__EXERCISE REQUIREMENTS__: For the material below, output exactly the span from the line with "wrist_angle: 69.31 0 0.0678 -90" to the line with "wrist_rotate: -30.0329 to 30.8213", including both, and nothing besides.

__ENTRIES SHOWN__:
- - -
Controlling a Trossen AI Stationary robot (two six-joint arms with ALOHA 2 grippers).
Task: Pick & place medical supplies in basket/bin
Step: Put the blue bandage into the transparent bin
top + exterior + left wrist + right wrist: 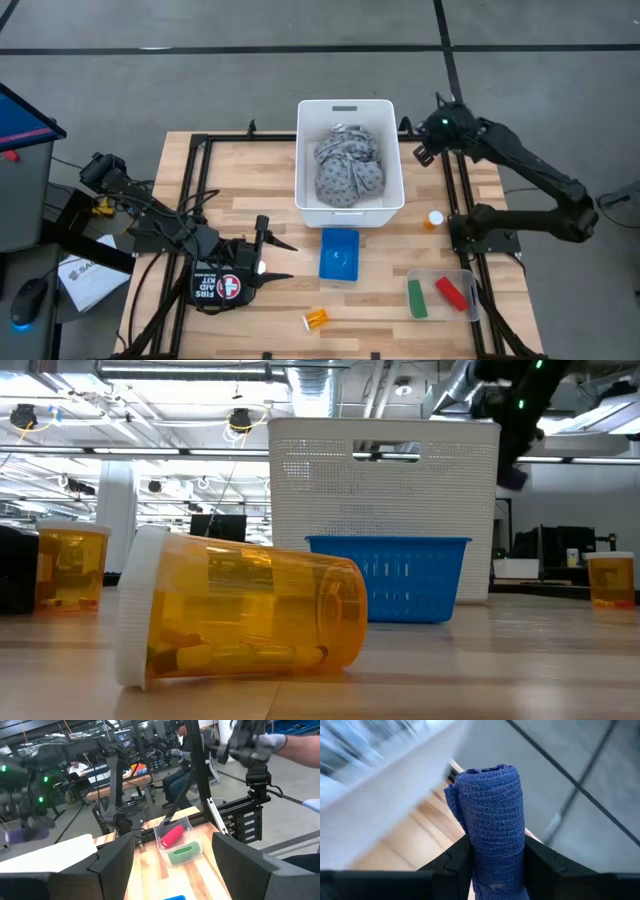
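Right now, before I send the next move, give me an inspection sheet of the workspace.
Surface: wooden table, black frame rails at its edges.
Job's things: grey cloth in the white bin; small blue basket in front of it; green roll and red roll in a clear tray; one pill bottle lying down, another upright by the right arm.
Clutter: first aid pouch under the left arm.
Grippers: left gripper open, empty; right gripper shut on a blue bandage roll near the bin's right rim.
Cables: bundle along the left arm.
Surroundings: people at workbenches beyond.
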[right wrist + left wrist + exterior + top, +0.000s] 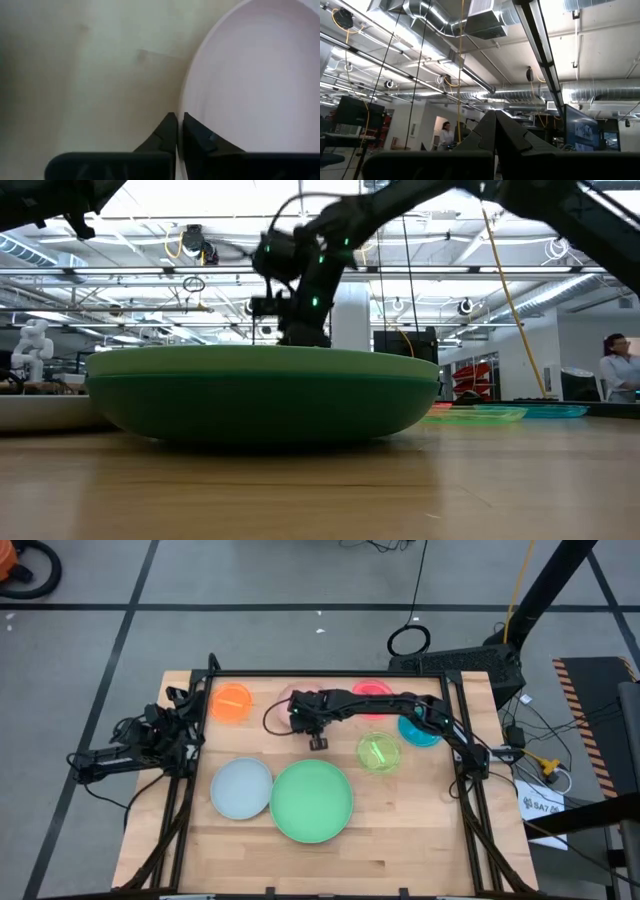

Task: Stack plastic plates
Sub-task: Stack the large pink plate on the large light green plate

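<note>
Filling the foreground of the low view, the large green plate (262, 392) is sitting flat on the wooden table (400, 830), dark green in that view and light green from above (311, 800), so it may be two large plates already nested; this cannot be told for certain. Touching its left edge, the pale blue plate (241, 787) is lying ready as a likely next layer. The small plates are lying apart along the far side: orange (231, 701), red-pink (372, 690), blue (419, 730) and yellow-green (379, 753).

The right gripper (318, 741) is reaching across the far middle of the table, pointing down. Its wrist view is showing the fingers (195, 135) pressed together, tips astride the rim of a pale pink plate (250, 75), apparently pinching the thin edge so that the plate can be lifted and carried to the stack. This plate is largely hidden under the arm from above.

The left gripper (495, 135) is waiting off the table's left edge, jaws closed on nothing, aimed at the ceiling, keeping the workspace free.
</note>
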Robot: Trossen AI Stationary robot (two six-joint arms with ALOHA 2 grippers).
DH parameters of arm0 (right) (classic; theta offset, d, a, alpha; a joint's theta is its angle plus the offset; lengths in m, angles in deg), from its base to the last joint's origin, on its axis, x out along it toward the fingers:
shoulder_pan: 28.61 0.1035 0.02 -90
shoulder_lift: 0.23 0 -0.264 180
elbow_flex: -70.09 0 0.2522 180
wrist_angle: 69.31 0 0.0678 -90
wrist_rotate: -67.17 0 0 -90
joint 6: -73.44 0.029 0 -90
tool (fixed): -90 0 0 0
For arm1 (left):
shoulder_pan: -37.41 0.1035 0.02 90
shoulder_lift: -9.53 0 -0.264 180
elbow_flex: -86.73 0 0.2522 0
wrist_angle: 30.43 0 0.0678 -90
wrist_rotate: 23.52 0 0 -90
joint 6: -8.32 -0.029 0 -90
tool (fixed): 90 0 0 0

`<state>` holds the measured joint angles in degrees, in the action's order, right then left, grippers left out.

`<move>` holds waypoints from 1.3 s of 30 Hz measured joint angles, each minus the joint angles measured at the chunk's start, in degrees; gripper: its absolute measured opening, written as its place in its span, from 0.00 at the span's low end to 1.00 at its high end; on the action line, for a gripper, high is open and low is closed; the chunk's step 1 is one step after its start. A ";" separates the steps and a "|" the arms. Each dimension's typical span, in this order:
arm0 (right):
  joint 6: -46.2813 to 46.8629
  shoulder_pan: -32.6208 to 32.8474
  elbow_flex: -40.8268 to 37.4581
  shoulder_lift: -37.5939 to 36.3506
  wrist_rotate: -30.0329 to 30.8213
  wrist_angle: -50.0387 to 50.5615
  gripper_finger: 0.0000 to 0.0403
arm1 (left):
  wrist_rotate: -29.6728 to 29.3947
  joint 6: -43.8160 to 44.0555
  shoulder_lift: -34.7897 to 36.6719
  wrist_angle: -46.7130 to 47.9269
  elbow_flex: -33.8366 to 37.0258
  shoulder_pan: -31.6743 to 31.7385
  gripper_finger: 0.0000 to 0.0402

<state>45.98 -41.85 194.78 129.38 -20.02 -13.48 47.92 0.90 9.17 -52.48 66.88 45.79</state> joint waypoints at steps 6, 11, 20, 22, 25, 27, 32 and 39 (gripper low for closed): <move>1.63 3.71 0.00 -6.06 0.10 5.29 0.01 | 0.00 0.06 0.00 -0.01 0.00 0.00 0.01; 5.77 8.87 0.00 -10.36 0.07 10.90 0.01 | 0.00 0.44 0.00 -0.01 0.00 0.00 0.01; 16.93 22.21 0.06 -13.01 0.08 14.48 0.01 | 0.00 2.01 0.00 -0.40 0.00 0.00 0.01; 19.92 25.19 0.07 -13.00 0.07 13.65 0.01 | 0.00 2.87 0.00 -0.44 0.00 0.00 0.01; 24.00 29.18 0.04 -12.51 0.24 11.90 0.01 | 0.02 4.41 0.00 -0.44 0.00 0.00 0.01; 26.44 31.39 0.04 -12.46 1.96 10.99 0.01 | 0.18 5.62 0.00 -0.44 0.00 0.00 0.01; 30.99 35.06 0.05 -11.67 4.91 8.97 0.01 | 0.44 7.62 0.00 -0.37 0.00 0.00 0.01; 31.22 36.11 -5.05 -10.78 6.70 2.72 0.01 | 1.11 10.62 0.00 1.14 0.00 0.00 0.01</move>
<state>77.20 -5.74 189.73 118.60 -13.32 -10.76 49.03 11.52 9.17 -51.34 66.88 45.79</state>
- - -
__ANSWER TO THIS EXERCISE__:
wrist_angle: 69.31 0 0.0678 -90
wrist_rotate: -67.17 0 0 -90
joint 6: -73.44 0.029 0 -90
tool (fixed): -90 0 0 0
For arm1 (left):
shoulder_pan: -37.41 0.1035 0.02 90
shoulder_lift: -9.53 0 -0.264 180
elbow_flex: -86.73 0 0.2522 0
wrist_angle: 30.43 0 0.0678 -90
wrist_rotate: 23.52 0 0 -90
joint 6: -8.32 -0.029 0 -90
tool (fixed): 90 0 0 0

`<state>` holds the measured joint angles in degrees, in the action's order, right then left, grippers left out.

`<move>` holds waypoints from 1.3 s of 30 Hz measured joint angles, each minus the joint angles measured at the chunk's start, in degrees; gripper: its absolute measured opening, written as its place in its span, from 0.00 at the span's low end to 1.00 at its high end; on the action line, for a gripper, high is open and low is closed; the chunk's step 1 is one step after its start. A ";" separates the steps and a "|" the arms. Each dimension's typical span, in this order:
arm0 (right):
  joint 6: -46.2813 to 46.8629
  shoulder_pan: -32.6208 to 32.8474
  elbow_flex: -40.8268 to 37.4581
  shoulder_lift: -37.5939 to 36.3506
  wrist_rotate: -30.0329 to 30.8213

The answer has been given in full.